*Aim of the exercise:* The response must consist of every line of the listing, reproduced verbatim.

*Data section:*
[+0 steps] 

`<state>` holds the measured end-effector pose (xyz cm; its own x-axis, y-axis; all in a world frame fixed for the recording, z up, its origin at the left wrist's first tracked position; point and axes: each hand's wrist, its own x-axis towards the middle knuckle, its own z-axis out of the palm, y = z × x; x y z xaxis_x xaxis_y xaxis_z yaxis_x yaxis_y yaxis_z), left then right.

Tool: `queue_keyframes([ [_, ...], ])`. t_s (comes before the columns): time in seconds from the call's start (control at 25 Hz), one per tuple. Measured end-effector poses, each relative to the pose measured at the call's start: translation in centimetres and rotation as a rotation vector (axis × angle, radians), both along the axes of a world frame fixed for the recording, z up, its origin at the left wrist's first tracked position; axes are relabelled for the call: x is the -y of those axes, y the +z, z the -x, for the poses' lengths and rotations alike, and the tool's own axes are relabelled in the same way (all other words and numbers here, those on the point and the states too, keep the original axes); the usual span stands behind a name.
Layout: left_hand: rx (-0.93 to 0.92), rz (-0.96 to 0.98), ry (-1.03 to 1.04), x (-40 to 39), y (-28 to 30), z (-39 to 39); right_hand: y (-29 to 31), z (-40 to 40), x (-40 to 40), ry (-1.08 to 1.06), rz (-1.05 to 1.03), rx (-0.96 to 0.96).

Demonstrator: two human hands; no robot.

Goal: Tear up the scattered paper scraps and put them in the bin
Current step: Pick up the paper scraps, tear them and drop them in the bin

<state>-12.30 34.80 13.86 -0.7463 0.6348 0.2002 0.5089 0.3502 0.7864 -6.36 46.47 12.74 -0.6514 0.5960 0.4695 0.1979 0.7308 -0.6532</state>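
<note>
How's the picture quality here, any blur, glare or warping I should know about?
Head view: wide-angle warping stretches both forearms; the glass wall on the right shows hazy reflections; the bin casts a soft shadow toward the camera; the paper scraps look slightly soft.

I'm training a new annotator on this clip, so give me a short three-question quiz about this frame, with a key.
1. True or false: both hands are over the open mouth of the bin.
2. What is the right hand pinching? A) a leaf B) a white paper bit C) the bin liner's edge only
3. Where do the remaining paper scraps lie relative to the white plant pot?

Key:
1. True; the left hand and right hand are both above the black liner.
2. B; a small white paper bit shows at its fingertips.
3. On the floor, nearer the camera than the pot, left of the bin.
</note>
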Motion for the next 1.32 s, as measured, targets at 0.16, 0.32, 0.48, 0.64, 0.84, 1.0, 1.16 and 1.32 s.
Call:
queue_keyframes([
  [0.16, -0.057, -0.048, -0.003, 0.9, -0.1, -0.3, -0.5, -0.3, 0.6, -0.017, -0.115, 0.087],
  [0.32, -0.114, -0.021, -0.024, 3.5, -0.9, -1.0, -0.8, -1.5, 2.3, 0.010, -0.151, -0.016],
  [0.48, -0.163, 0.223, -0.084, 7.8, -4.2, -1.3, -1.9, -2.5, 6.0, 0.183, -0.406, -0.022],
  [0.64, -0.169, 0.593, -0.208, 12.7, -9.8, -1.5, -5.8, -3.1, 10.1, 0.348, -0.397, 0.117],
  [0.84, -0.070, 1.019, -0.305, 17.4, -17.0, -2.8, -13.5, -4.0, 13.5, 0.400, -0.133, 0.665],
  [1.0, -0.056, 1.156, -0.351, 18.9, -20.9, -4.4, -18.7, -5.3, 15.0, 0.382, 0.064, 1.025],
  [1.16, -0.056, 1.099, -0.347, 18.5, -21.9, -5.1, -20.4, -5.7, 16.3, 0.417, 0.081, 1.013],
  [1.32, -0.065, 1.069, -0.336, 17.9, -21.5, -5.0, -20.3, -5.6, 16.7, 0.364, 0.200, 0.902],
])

*Exercise output:*
[+0 steps] 

`<state>` holds the measured end-effector pose (xyz cm; its own x-axis, y-axis; all in a world frame fixed for the recording, z up, its origin at the left wrist's first tracked position; point and axes: each hand's wrist, its own x-axis towards the middle knuckle, its own z-axis out of the palm, y = z × x; x y z xaxis_x xaxis_y xaxis_z yaxis_x yaxis_y yaxis_z), left then right.

Tool: `queue_keyframes([ [_, ...], ])`. t_s (comes before the columns): time in seconds from the call's start (control at 25 Hz), one per tuple. Measured end-effector poses, each relative to the pose measured at the call's start: translation in centimetres and rotation as a rotation vector (axis × angle, radians), both along the axes of a world frame fixed for the recording, z up, its origin at the left wrist's first tracked position; axes are relabelled for the call: x is the -y of those axes, y the +z, z the -x, for the poses' lengths and rotations alike, and the tool's own axes are relabelled in the same way (all other words and numbers here, those on the point and the states too, keep the original axes); the usual span stands behind a name.
Layout: left_hand: rx (-0.93 to 0.92), rz (-0.96 to 0.98), ry (-1.03 to 1.04), x (-40 to 39), y (-28 to 30), z (-39 to 39); right_hand: y (-29 to 31), z (-40 to 40), x (-40 to 40), ry (-1.08 to 1.06), rz (-1.05 to 1.03), rx (-0.96 to 0.96).

Demonstrator: two human hands; no robot.

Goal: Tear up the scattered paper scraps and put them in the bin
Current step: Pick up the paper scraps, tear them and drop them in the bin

<state>-12.30 34.80 13.86 -0.7463 0.6348 0.2002 0.5089 0.3502 0.7864 -6.36 46.47 12.74 -0.6514 0.5960 0.4695 0.1979 0.7308 -0.6532</state>
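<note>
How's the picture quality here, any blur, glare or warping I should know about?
Head view: wide-angle warping stretches both forearms; the glass wall on the right shows hazy reflections; the bin casts a soft shadow toward the camera; the paper scraps look slightly soft.

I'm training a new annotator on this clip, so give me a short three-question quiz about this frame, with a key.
1. True or false: both hands are over the open mouth of the bin.
2. What is the right hand pinching? A) a leaf B) a white paper bit C) the bin liner's edge only
3. Where do the remaining paper scraps lie relative to the white plant pot?

Key:
1. True; the left hand and right hand are both above the black liner.
2. B; a small white paper bit shows at its fingertips.
3. On the floor, nearer the camera than the pot, left of the bin.
</note>
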Motion for the next 1.32 s, as measured, targets at 0.16, 0.32, 0.48, 0.64, 0.84, 1.0, 1.16 and 1.32 s.
Call:
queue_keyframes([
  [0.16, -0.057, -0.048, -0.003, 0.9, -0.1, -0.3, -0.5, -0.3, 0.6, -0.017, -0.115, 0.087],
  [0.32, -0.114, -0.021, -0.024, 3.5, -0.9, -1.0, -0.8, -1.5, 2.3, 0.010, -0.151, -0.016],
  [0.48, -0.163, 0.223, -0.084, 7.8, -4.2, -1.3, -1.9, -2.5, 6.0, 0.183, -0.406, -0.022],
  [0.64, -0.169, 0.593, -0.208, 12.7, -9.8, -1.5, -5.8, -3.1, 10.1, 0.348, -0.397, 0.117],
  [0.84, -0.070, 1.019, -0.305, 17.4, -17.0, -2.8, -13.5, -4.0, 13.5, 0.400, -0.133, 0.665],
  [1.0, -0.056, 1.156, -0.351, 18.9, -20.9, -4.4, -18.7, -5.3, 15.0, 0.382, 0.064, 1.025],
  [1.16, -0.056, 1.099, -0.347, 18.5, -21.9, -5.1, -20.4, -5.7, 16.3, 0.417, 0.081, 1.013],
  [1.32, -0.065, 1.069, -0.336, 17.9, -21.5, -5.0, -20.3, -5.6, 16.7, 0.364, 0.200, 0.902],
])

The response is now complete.